Tempos de duração reduzidos costumam dizer duas coisas no Cinema: ou se fala em uma história muito curta; ou então em um filme muito conciso. Curiosamente, este longa se encaixa no primeiro caso, mas não deveria. A história original de Mary Shelley tem mais de 200 páginas e acredito que uma parte dela esteja faltando aqui, caso contrário teríamos detalhes o bastante para um filme mais longo. O problema é naquela época era comum exibir filmes em em sessão dupla, e para evitar que a duração seja impraticável — como dois filmes de 2h30 seriam — as obras acabavam sendo mais curtas, abrindo oportunidade para mais sessões em um mesmo dia.

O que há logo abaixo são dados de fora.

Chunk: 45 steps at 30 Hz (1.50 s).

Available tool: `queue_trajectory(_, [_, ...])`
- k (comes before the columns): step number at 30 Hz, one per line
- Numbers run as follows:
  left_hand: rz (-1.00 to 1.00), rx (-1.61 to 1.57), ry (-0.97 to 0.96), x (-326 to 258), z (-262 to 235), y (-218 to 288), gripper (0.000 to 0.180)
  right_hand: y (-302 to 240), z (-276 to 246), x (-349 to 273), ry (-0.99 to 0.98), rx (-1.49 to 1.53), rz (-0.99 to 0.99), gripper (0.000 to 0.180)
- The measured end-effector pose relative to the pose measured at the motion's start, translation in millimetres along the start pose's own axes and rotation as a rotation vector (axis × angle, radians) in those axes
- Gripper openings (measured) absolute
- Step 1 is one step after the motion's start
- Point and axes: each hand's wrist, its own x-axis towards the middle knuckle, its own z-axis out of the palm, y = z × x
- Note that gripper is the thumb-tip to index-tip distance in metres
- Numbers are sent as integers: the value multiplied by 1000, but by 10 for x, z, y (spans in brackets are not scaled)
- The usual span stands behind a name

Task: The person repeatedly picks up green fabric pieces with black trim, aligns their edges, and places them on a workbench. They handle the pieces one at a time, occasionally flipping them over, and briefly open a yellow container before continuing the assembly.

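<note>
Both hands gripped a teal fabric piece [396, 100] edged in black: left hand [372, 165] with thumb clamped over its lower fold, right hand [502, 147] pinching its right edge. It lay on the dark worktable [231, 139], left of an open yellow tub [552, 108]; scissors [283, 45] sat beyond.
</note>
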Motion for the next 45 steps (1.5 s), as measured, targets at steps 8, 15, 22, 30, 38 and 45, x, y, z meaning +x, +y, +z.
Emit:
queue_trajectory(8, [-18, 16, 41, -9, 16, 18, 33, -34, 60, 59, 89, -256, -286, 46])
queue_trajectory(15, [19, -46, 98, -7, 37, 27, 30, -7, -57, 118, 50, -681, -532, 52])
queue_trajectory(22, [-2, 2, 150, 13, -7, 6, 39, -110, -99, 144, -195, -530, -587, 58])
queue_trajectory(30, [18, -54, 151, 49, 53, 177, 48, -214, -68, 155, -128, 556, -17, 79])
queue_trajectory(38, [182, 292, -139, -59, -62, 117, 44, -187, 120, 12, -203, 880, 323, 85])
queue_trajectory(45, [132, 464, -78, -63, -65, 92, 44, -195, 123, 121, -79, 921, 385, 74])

O que se tem, no final das contas, é um filme totalmente apressado, resultado de um formato de exibição limitador em conjunto com a pressa da Universal em querer lançar esta obra imediatamente após o “Dracula” com Bela Lugosi. A impressão que eu tive foi mais ou menos similar com aquela de quando se lê um conto de fadas em um livro infantil: para que a história caiba em 20 páginas, cortam quase todo o conteúdo não essencial para o entendimento da trama. Era uma vez a princesa Aurora; a bruxa não é convidada para a festa de aniversário da garota e lança uma maldição; a garota cai em sono profundo e eventualmente é acordada pelo beijo de um príncipe. Fim. É mais ou menos isso que é passado aqui, ambientes mudam muito rápido e eventos não param de acontecer por um momento. Por outro lado, isto também significa que não há um segundo desperdiçado com bobagem, o que resulta num enredo de fácil compreensão. Ainda assim, ter uma trama direta tem um preço: o desenvolvimento do protagonista, Henry Frankenstein. Da mesma forma como os ambientes mudam, sua personalidade acompanha sem fazer todo o processo parecer minimamente orgânico.
Ora ele é uma pessoa totalmente obcecada, maníaca por seus projetos e ambições pessoais, desprezando o contato com o mundo externo — inclusive sua noiva, Elizabeth (Mae Clarke). Ora ele não se interessa por nenhum tipo de ligação com seu experimento, tornando-se um homem preocupado com seu casamento e até adotando uma pose galante. É o tipo de grande mudança que só seria aceitável se fosse apoiada por um desenvolvimento complexo e dedicado. Em contrapartida, a criatura interpretada por Boris Karloff merece a atenção do espectador por ser tão bem apresentada — não foi à toa que a figura de seu personagem foi a que perdurou através das décadas. As expressões faciais e os movimentos corporais da atuação passam o tipo de mensagem que a trama acelerada falha em comunicar, toda e qualquer subjetividade ou profundidade está à vista nos esforços de apenas um homem. Mas independente do que é julgado negativo ou positivo, o estúdio faz sua parte ao fazer os dólares investidos estarem presentes na parte visual do filme. Não há nada para ser dito da maquiagem do monstro, ela se tornou um clássico automático; o que realmente chama a atenção é a influência do expressionismo alemão na fotografia. Luzes fortes e sombras delineadas ilustram os cenários bucólicos do século 19, criando ao menos uma atmosfera séria como plano de fundo para tudo o que o filme oferece — seja o monstro magnífico de Karloff ou a curtíssima história.
Infelizmente, os 110 minutos de duração fazem sua presença ser sentida pelo espectador; negativamente, ainda por cima, por conta dos benefícios de um enredo curto não compensarem os negativos de ter um desenvolvimento raso. Apesar disso, a presença do monstro e os visuais fazem o pouco tempo deste longa valerem a pena até hoje, como uma peça da história do Cinema que envelheceu muito bem.